Probably not the best idea, but hey, Ruby lets you do it!
Caveat emptor
There are a few major caveats here, so please don’t do the above in production code. Experts have built better libraries for this, this is for educational purposes, don’t say you weren’t warned:
- Threaded code is bloody hard to integration test, as is everything with threads and parallelism.
- If you limit the pool size, you’ll get deadlocks rapidly unless you very carefully think about what you’re spawning.
- If you don’t, your machine may or may not catch fire (or in my case, your API token may well get banned!)
Threads v processes
At HouseTrip, we generally avoid the use of threading for scaling purposes, and follow the Unix Way (and, incidentally, the 12 factor way) of scaling out through the process model.
But cases exist where concurrency (not scaling) is useful. The example I’ve used (calling on a bunch of external resources and processing the results) is a typical one. Another classic, which will sound more familiar to web engineers, is firing database queries “in parallel” before rendering your views.
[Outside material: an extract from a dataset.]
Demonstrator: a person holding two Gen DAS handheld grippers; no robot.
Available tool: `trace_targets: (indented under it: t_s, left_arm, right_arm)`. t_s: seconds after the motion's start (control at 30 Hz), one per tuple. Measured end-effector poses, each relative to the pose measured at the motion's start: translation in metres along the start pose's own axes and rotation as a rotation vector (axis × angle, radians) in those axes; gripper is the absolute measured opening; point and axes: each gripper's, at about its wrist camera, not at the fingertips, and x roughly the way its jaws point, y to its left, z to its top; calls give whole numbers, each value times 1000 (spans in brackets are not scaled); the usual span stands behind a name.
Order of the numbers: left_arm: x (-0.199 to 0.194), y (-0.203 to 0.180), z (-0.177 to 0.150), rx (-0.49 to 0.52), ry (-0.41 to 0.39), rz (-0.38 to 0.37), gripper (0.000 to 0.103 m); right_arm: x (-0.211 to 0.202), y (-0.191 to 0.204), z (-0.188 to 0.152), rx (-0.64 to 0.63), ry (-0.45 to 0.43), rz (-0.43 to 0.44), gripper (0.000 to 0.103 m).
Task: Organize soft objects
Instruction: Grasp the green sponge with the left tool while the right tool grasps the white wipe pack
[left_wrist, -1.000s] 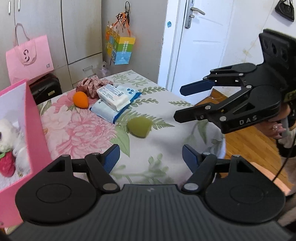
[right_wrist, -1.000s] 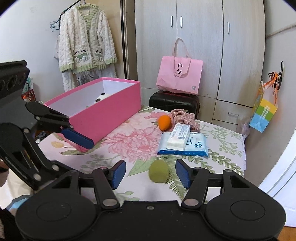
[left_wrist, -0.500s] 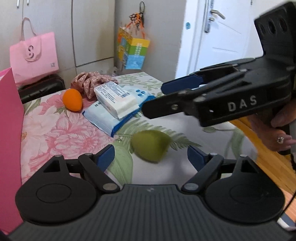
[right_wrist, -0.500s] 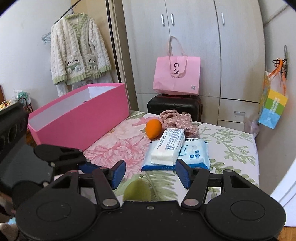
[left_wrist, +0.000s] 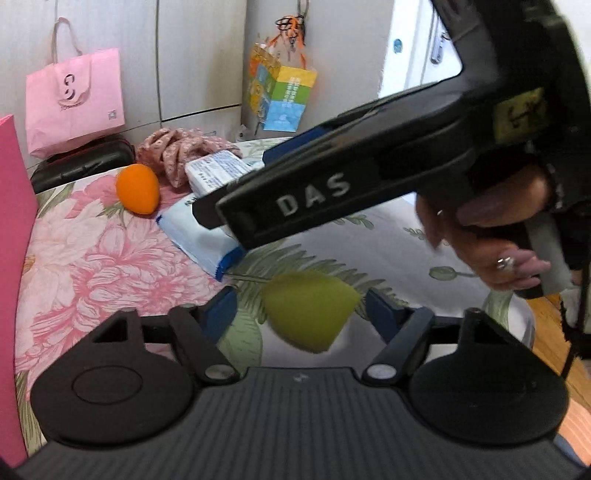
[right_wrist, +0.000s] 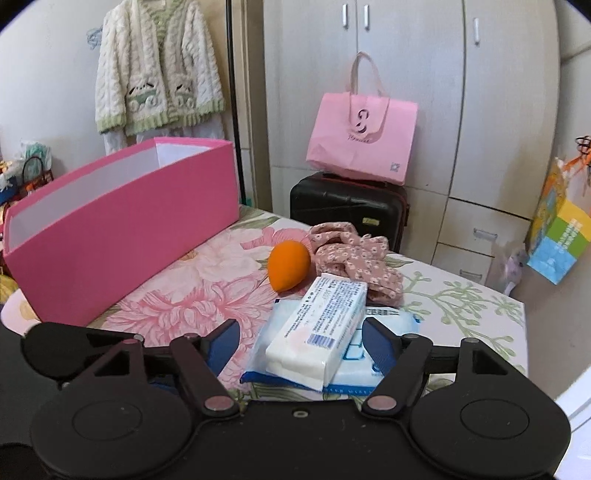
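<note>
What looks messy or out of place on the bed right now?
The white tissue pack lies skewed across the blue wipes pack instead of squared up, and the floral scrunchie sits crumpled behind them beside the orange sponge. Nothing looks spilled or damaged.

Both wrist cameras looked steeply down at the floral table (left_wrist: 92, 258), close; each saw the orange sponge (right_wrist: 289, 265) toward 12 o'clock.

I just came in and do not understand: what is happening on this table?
A person is tidying soft things with two hand-held grippers. The left gripper has its jaws, just narrowed, around a green egg-shaped sponge, not yet pressing it. The right gripper, jaws just widened, reaches for the white tissue pack.
</note>
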Motion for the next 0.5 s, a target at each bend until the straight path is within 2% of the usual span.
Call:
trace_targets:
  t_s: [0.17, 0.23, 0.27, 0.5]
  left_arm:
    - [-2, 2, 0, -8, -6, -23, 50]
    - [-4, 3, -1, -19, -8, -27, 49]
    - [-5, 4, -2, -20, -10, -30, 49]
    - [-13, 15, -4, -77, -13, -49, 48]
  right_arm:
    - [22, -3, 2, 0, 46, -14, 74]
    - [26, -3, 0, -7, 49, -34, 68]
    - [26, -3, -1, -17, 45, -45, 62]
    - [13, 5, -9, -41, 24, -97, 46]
To elaborate: in this concurrency example you want the “threads” to interact, so they can for instance share/reuse HTTP connections, and then provide an aggregate result.
In a “scaling out with threads” example, examples, the threads interact (you don’t have a choice—the memory and object space is shared) but it’s actually a problem as one thread has the ability to corrupt or disrupt all others.
Tools of the thread
Here’s some pointers to get you started, should you want to leverage concurrency in your Ruby VM:
- Ilya Grigorik has built agent, a much more elaborate (and tested) version of the above.
- Another classic library, offering the Actor model in a more traditional OO fashion, is Celluloid.
- For a different approach to the same problem, check out async/await in .NET 4.5. Always good to see how the other side does it.
That’s all, go have fun with threads now!